Work task | Output exactly, with nothing added, the entries from the first line through the line with "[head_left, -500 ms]".

** Opening Data extract block **

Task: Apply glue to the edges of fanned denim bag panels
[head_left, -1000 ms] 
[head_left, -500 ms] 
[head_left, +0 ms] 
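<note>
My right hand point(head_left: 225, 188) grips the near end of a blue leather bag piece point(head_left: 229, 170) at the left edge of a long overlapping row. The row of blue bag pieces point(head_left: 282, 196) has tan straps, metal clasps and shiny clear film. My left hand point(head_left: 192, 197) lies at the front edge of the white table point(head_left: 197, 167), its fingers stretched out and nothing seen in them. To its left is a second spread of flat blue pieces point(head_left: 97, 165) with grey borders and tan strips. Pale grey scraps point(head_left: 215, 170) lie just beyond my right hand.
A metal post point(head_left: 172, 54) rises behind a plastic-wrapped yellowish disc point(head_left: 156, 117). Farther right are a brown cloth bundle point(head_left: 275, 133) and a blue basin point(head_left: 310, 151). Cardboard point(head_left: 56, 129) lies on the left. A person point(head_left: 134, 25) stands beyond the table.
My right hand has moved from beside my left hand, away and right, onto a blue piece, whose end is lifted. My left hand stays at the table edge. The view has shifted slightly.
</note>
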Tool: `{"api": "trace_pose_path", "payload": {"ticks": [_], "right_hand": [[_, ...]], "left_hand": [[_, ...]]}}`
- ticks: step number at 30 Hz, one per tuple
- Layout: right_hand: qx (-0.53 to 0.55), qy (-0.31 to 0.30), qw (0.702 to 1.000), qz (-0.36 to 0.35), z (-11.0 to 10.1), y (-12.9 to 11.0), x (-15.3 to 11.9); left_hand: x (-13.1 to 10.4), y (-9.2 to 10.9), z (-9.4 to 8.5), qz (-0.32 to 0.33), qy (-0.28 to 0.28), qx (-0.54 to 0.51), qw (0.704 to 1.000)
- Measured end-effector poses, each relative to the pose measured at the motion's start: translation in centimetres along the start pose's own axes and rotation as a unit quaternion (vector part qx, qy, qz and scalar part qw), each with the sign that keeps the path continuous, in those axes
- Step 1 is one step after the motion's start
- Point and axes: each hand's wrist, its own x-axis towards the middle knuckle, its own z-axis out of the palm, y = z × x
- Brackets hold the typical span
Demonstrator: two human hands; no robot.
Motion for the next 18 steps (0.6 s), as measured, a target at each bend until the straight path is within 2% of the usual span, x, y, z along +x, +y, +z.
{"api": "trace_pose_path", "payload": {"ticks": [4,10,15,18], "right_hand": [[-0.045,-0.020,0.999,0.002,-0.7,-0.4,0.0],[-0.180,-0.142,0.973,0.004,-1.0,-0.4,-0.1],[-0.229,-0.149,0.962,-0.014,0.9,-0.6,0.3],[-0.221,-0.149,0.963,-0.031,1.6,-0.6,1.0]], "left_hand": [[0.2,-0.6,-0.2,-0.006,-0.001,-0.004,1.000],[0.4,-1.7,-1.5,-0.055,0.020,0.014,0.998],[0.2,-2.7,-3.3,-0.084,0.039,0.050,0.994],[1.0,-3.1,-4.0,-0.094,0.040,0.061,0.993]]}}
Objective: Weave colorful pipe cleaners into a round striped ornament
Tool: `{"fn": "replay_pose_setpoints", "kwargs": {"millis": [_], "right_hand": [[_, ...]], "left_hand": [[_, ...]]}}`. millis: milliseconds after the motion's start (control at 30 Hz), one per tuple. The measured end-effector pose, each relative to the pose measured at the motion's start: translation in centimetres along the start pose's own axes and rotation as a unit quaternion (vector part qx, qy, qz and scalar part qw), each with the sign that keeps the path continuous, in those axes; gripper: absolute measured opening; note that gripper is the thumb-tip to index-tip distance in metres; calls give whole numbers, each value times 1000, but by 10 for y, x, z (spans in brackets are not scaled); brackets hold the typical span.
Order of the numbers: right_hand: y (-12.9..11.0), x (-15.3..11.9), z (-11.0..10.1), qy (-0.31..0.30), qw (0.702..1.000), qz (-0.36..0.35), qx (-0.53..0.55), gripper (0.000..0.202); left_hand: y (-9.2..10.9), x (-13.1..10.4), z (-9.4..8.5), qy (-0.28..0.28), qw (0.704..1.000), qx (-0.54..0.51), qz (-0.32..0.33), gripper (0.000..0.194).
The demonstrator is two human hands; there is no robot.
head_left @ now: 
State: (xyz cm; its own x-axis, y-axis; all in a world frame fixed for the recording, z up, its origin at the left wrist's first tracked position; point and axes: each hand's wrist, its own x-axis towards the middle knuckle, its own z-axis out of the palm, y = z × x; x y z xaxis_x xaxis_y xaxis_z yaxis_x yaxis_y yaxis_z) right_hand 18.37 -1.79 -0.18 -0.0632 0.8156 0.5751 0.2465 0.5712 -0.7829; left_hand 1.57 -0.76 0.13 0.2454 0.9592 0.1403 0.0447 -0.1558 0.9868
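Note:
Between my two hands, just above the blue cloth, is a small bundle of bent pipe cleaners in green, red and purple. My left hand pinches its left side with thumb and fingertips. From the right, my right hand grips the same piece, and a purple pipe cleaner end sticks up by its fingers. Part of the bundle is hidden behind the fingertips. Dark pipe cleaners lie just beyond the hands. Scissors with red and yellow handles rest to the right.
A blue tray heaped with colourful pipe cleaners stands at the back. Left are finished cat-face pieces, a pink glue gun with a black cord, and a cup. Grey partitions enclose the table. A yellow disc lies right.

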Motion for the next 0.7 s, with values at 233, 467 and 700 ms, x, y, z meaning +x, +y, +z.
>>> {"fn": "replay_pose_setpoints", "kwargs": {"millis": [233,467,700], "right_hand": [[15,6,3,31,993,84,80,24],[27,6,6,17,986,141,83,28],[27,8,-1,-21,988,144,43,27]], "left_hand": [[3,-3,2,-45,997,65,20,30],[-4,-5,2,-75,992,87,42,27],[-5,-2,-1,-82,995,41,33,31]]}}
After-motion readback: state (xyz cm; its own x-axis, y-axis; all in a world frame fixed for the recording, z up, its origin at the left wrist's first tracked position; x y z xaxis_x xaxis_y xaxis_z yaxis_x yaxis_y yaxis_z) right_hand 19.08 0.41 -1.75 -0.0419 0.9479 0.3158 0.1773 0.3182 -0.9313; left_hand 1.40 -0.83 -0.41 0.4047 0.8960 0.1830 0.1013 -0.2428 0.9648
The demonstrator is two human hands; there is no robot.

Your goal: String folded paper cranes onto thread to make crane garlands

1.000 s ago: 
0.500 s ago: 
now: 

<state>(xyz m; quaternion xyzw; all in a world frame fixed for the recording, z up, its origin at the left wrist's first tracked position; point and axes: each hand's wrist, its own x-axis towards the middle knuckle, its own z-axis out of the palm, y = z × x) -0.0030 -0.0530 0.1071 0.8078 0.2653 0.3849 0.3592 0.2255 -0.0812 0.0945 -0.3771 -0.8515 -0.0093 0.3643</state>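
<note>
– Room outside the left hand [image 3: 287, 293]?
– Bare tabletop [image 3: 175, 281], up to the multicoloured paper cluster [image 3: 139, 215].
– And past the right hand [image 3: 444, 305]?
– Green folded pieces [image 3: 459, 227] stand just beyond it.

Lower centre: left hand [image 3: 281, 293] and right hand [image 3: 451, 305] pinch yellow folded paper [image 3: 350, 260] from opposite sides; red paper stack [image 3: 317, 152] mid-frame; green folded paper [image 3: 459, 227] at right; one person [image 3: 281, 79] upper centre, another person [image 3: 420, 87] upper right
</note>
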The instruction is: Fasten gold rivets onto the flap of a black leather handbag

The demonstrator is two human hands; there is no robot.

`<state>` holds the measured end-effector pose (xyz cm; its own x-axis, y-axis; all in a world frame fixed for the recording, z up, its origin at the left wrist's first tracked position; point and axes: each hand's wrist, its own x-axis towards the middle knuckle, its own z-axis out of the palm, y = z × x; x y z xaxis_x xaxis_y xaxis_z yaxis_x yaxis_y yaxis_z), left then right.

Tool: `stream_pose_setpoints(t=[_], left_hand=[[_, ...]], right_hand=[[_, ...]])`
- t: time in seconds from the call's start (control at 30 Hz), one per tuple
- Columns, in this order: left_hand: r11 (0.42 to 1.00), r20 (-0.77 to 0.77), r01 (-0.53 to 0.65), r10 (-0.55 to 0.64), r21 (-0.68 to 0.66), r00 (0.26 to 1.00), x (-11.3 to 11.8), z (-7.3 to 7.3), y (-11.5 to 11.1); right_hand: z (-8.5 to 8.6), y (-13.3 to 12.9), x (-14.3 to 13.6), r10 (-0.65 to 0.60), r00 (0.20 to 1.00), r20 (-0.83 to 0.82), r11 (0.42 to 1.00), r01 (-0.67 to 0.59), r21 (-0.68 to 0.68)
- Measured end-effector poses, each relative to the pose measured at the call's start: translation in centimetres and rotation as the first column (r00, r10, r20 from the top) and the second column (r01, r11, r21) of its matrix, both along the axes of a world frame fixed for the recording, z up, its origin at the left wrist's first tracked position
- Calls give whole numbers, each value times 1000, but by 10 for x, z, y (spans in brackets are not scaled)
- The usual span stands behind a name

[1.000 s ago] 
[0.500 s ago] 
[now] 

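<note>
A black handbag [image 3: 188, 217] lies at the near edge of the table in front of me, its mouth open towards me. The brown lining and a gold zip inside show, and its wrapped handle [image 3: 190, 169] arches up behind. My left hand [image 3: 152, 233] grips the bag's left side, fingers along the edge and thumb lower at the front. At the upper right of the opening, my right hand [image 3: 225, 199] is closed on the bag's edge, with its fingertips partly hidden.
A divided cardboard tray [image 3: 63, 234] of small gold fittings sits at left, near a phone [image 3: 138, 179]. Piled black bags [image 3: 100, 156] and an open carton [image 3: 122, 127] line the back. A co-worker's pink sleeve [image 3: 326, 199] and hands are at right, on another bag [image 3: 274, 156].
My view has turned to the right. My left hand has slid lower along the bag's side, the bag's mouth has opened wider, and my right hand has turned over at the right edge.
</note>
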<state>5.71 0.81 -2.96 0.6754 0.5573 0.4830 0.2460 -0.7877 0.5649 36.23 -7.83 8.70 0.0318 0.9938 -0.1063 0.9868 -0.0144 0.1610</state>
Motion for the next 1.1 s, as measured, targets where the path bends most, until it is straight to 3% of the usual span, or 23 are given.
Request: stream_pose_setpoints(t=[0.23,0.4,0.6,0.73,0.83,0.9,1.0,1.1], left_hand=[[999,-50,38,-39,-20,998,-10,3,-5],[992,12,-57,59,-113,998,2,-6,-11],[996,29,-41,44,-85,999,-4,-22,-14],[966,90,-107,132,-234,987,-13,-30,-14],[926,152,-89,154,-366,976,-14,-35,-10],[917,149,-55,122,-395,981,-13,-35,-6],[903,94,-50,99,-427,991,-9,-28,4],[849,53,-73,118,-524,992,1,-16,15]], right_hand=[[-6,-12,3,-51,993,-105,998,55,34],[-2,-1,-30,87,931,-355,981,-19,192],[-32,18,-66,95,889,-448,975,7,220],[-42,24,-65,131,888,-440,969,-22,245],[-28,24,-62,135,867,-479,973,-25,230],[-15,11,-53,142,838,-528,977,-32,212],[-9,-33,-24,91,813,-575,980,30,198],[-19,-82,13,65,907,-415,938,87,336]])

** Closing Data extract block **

Solution to this problem |
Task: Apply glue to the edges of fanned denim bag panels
[head_left, -1000 ms] 
[head_left, -500 ms] 

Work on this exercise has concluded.